- DATA SEGMENT:
◇ ◇ ◇ ◇ ◇
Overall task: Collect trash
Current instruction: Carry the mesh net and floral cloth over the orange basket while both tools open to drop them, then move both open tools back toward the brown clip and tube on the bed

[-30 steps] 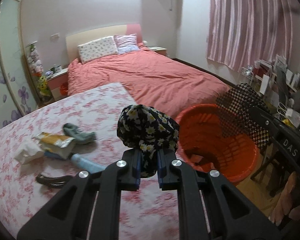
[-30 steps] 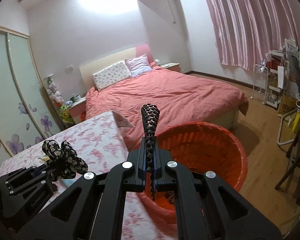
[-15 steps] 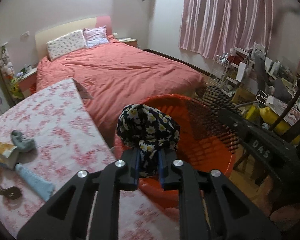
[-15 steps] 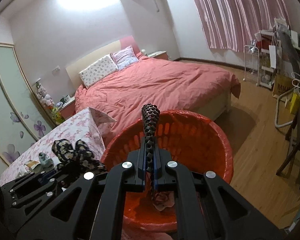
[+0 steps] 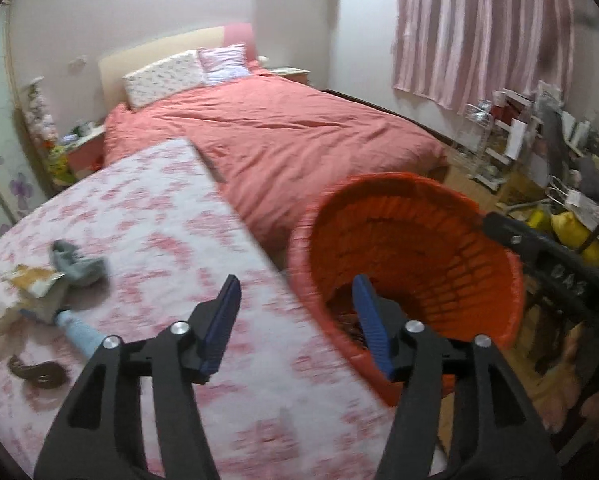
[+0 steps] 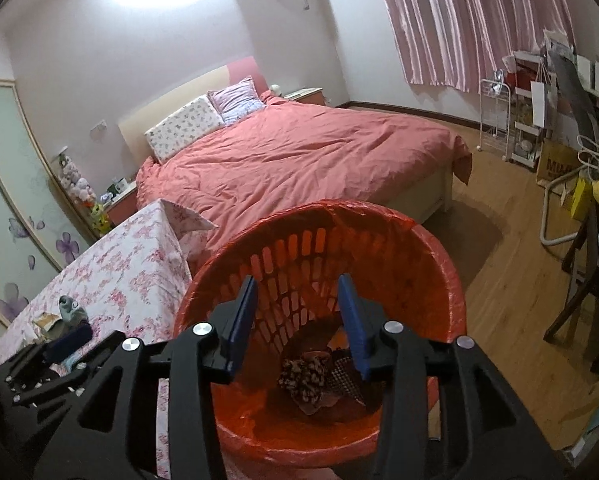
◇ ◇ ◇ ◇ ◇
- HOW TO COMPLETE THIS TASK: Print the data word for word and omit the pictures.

- SOLUTION FOR THIS TASK:
Overall task: Collect trash
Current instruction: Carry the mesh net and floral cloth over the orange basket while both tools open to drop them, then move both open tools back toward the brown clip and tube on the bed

[-30 steps] 
[-30 steps] 
[-15 steps] 
[-15 steps] 
[+0 steps] 
[+0 steps] 

This output is complete as it stands.